Well, one dark day (which ill betide)
Returning home from a country ride,
I found, to my sore astonishment,
That Blank had had the patient sent
To the Hospital Nigger-ward — to die
Beneath my antagonist's very eye!
(Knew you ever such treachery?) —
I owe him one, to myself I said;
Let him have the body, I'll have the head,
By hook or by crook, let what will come —
By fair or by foul, I'll have my thumb
On that potentate's caput mortuum!
I bribed a wardsman to let me know
When the patient should be in articulo;
And, accordingly, one afternoon I got
A letter to say King Billy was not.
I suddenly found I had been remiss
In my social duties to Blank, and this
Induced me to write him to give us to tea
The pleasure of his company.
Blank took the bait, came, found — not me,
But himself alone with Mrs.
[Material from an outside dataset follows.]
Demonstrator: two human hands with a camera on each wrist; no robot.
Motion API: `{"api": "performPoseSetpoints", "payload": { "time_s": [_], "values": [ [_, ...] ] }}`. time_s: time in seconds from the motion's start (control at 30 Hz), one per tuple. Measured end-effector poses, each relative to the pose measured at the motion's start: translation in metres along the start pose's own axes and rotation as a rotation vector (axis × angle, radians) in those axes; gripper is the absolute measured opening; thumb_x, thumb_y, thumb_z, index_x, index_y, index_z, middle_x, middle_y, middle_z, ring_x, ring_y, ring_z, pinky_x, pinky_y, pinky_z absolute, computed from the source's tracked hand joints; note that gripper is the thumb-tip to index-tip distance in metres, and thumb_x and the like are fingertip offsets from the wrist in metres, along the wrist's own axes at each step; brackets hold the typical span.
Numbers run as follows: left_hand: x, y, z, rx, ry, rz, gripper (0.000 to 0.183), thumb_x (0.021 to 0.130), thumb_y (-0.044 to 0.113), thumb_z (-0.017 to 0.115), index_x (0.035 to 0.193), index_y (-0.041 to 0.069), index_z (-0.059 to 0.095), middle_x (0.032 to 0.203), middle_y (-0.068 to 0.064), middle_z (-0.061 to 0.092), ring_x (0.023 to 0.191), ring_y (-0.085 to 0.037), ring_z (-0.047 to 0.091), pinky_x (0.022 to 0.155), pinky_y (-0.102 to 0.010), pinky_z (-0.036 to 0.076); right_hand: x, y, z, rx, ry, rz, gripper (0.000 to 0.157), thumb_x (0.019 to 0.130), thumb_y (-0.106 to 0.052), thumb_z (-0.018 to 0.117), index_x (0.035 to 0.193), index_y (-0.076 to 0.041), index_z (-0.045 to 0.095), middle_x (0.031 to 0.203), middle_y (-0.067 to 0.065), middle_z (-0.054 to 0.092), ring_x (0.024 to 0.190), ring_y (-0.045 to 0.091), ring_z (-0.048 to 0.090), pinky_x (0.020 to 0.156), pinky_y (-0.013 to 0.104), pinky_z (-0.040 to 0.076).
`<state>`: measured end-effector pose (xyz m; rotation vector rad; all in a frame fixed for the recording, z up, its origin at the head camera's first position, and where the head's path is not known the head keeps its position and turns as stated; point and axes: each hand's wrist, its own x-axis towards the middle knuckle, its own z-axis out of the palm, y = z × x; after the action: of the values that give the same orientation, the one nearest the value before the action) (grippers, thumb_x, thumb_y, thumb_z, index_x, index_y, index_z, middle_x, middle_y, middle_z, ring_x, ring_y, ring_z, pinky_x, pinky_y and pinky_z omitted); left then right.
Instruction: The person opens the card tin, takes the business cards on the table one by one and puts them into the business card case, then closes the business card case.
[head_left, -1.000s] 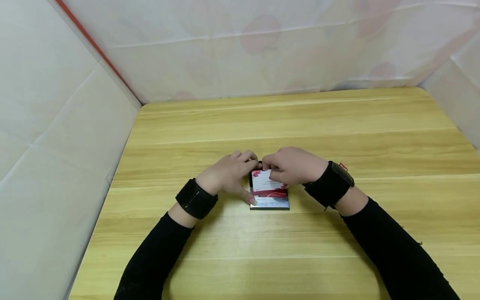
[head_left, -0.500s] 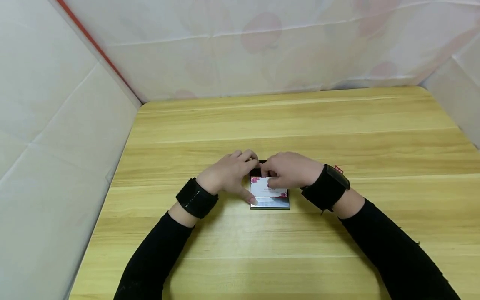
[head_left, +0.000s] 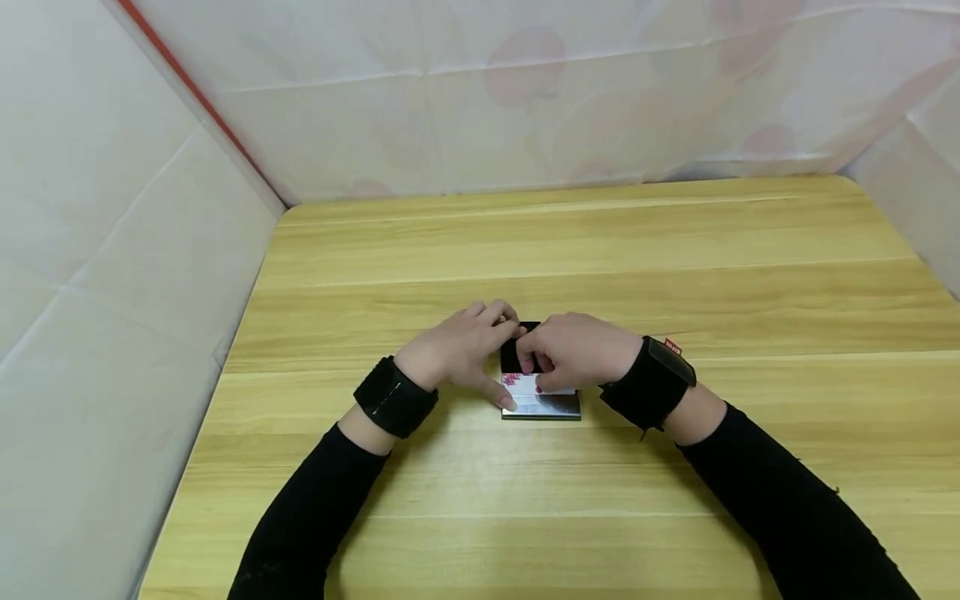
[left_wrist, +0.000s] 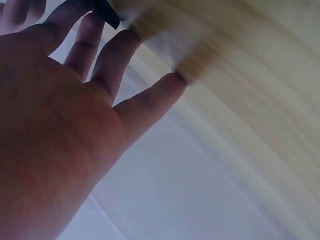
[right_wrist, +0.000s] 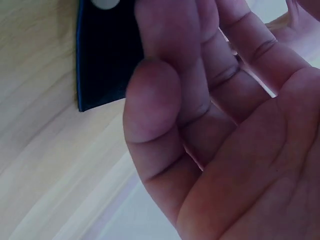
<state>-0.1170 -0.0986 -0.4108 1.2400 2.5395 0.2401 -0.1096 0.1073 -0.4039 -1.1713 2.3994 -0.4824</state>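
A flat card case (head_left: 551, 406) lies on the table, its near part silvery and its far part black. Sticking out of the near part is a white card (head_left: 522, 383) with pink flowers, its lower portion hidden. My left hand (head_left: 457, 348) holds the case at its left side, thumb on the near left corner and fingers at the far one. With curled fingers, my right hand (head_left: 581, 350) pinches the card's far edge. The right wrist view shows the black flap (right_wrist: 105, 65) with a round pale stud; only a dark corner (left_wrist: 107, 12) appears in the left wrist view.
The wooden table (head_left: 450, 250) has pale wall sheets behind it and at both sides. A black band (head_left: 395, 397) circles the left wrist, and another band (head_left: 648, 382) the right. Black sleeves cover both forearms.
The card has slid toward me into the near part of the case, so less of it shows and more black is bare. My right hand moved nearer with it; my left stayed put.
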Motion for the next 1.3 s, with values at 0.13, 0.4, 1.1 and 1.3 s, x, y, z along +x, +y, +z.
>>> {"api": "performPoseSetpoints", "payload": {
  "time_s": [0.13, 0.4, 1.1, 1.3],
  "values": [
    [0.000, 0.001, -0.001, -0.007, -0.005, -0.013, 0.094, 0.060, 0.071, 0.071, 0.134, 0.018, 0.048, 0.145, -0.007, 0.027, 0.120, -0.021, 0.035, 0.097, -0.034, 0.035, 0.000, -0.001, 0.000, -0.016, 0.017, 0.000, 0.012, 0.073, -0.018, 0.069, 0.081, -0.021, 0.060, 0.058, -0.010, 0.051, 0.053, 0.006, 0.048, 0.050, 0.028, 0.042],
    [0.001, 0.006, -0.003, 0.008, -0.048, -0.033, 0.113, 0.063, 0.068, 0.072, 0.150, 0.014, 0.023, 0.145, -0.004, 0.033, 0.122, -0.021, 0.033, 0.097, -0.036, 0.037, -0.004, 0.003, -0.004, -0.005, 0.043, -0.008, 0.016, 0.076, -0.020, 0.068, 0.089, -0.020, 0.060, 0.064, -0.009, 0.052, 0.057, 0.007, 0.049, 0.053, 0.029, 0.044],
    [-0.020, 0.050, -0.016, 0.221, 0.005, 0.065, 0.060, 0.075, 0.056, 0.071, 0.125, 0.025, 0.058, 0.101, 0.002, 0.050, 0.085, -0.015, 0.045, 0.069, -0.034, 0.045, -0.018, 0.032, -0.037, 0.052, 0.180, 0.096, 0.009, 0.091, -0.030, 0.062, 0.091, -0.022, 0.061, 0.065, -0.005, 0.054, 0.056, 0.011, 0.049, 0.054, 0.033, 0.045],
    [-0.015, 0.055, -0.012, 0.200, -0.056, 0.089, 0.054, 0.075, 0.054, 0.073, 0.120, 0.026, 0.063, 0.102, 0.002, 0.051, 0.084, -0.015, 0.046, 0.067, -0.032, 0.045, -0.017, 0.031, -0.034, 0.044, 0.164, 0.094, 0.010, 0.091, -0.034, 0.062, 0.090, -0.024, 0.061, 0.065, -0.006, 0.054, 0.056, 0.010, 0.049, 0.053, 0.032, 0.044]
  ]
}}
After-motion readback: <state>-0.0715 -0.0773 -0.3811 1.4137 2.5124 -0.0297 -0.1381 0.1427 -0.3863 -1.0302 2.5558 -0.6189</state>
D.,
Who very much regretted to say
How the Doctor was suddenly called away,
Much, to be sure, against his will,
But Mrs. . . a . . Harris was very ill: —
In an hour or so he would return: —
Edith, tell Mary to bring the urn.
"Ere Blank sat down with my woman-kind,
I had slit Billy's head above and behind.
When Blank was requested to say a grace,
There was no skull behind Billy's face.
When Blank was just about to begin,
One skull was out and another skull in.
Ere Blank had buttered a morsel of toast,
The job was three-quarters through almost.
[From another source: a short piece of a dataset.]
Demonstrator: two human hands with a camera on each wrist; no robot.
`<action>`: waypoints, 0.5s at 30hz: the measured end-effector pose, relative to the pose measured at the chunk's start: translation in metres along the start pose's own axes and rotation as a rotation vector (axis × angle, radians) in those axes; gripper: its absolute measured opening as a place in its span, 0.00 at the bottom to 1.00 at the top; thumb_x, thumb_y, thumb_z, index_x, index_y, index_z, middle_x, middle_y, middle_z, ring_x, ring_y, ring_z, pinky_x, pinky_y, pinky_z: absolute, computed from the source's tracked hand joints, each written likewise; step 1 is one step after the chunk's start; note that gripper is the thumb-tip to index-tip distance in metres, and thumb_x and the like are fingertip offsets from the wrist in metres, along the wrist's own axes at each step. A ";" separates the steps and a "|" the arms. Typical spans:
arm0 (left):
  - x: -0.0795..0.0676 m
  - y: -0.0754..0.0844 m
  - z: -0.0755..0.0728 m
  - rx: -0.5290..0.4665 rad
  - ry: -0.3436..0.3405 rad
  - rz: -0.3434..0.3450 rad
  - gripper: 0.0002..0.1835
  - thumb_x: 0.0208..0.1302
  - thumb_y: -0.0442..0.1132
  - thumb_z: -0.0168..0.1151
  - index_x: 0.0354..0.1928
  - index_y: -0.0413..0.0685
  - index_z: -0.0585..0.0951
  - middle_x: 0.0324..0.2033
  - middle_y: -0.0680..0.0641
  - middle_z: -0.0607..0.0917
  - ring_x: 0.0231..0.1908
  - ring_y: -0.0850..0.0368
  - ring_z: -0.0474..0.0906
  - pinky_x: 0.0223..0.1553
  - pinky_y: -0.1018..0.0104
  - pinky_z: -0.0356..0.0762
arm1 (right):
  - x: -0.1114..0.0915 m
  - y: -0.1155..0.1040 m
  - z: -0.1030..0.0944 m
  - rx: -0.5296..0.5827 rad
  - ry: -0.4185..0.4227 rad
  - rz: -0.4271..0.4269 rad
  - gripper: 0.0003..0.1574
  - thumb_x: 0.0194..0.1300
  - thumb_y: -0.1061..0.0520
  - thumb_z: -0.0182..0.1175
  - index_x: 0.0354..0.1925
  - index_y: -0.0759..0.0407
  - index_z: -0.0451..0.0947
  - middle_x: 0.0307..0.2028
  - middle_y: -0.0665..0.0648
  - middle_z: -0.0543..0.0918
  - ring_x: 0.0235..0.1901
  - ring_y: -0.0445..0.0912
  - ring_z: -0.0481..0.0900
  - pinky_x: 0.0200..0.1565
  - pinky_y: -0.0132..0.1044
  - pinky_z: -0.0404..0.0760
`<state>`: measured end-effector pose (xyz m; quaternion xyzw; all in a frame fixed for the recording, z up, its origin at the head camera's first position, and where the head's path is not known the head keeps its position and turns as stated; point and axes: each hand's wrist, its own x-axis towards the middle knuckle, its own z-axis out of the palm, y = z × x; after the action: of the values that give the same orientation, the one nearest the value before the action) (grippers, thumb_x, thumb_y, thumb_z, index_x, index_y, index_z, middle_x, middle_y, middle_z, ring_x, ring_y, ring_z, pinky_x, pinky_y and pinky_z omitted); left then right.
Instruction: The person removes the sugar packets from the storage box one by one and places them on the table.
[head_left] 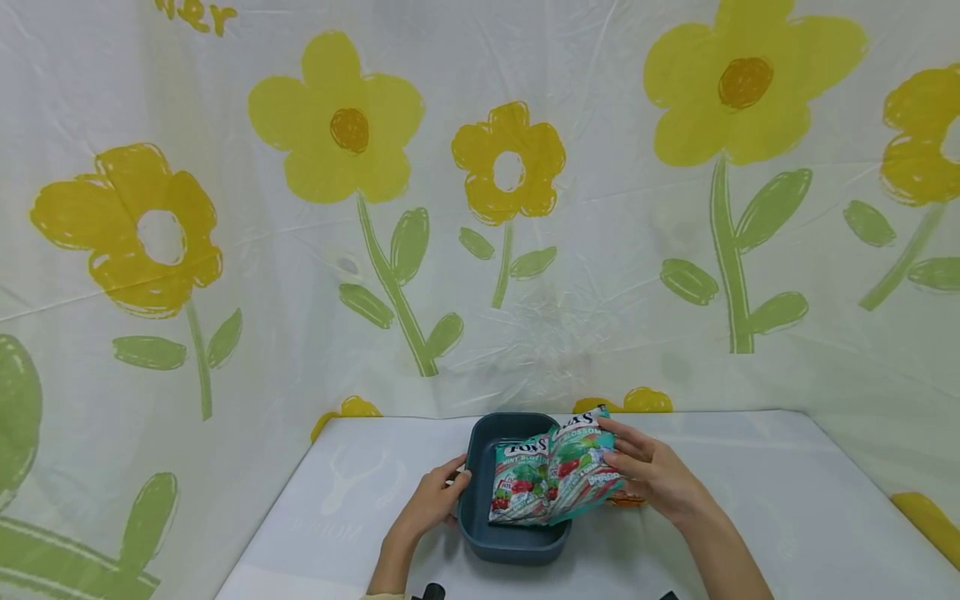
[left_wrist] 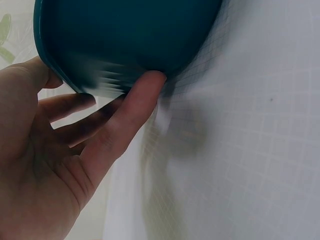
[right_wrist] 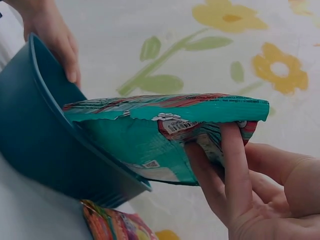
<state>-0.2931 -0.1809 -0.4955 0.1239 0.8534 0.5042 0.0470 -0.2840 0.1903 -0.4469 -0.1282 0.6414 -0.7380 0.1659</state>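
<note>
A dark teal plastic bin (head_left: pixel 517 546) with rounded corners stands on the table. My left hand (head_left: pixel 435 500) grips its left side, with fingers (left_wrist: pixel 142 95) against the outer wall in the left wrist view. Inside the bin lies a bag of Fox's candy (head_left: pixel 517 487), green and red with a white label. A second Fox's candy bag (head_left: pixel 581 467) tilts over the right rim, overlapping the first. My right hand (head_left: pixel 660 471) holds this second bag by its right side, fingers (right_wrist: pixel 235 170) on its teal back in the right wrist view.
An orange, colourful packet (right_wrist: pixel 117 222) lies beside the bin on its right, partly hidden under the held bag in the head view. The white table (head_left: pixel 337 517) ends at a back curtain (head_left: pixel 600 333) printed with yellow flowers.
</note>
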 end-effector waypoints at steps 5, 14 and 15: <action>-0.001 0.000 0.000 -0.014 -0.003 0.002 0.30 0.74 0.47 0.50 0.71 0.38 0.65 0.53 0.32 0.81 0.42 0.49 0.82 0.20 0.60 0.85 | -0.003 -0.001 -0.008 -0.001 -0.015 -0.012 0.39 0.74 0.57 0.53 0.77 0.52 0.51 0.58 0.41 0.77 0.47 0.41 0.82 0.40 0.30 0.86; -0.002 0.002 0.000 -0.025 -0.004 -0.008 0.29 0.75 0.47 0.49 0.71 0.39 0.65 0.52 0.33 0.81 0.40 0.51 0.82 0.21 0.59 0.85 | -0.010 -0.004 -0.022 0.031 -0.041 -0.069 0.39 0.75 0.59 0.50 0.77 0.54 0.48 0.59 0.40 0.77 0.50 0.39 0.82 0.45 0.30 0.86; -0.002 0.002 0.000 -0.022 -0.005 -0.009 0.29 0.75 0.47 0.49 0.71 0.39 0.65 0.52 0.33 0.81 0.40 0.51 0.82 0.21 0.59 0.85 | -0.011 -0.004 -0.023 0.029 -0.030 -0.066 0.39 0.75 0.59 0.51 0.77 0.53 0.48 0.59 0.39 0.77 0.50 0.39 0.82 0.45 0.30 0.86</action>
<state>-0.2912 -0.1805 -0.4933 0.1209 0.8481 0.5132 0.0527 -0.2837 0.2159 -0.4457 -0.1580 0.6237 -0.7501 0.1531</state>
Ere Blank had sipped of his second cup,
The flesh was spliced, and the head tied up:
And before he had drunk it to the dregs,
I had done him, as sure as eggs are eggs!
"And he knows it too; but, all the same,
He hasn't blown it as yet for shame.
Let him publish it now as soon as he may,
He will find himself rather late in the day,
For this very night the treasure will be
Severed from Blank by leagues of sea.
Think of it, Sir, and congratulate me —
‘Skull of the last Aborigine,
Presented by Asterisk Dash, M.D.’!!"
* * * * *
In a certain Museum, I won't say where,
But it's not very far from Russell Square,
Should the gentle Reader e'er happen to see
"Skull of the last Aborigine," —
And find, perchance, some poetical gull
Crooning the theme of a Monarch's skull,
Tell him to lay his theme on a shelf,
On peril of being a numskull himself;
Or to modulate his Parnassian whim
To the tune of "Brother belongin' to him"!!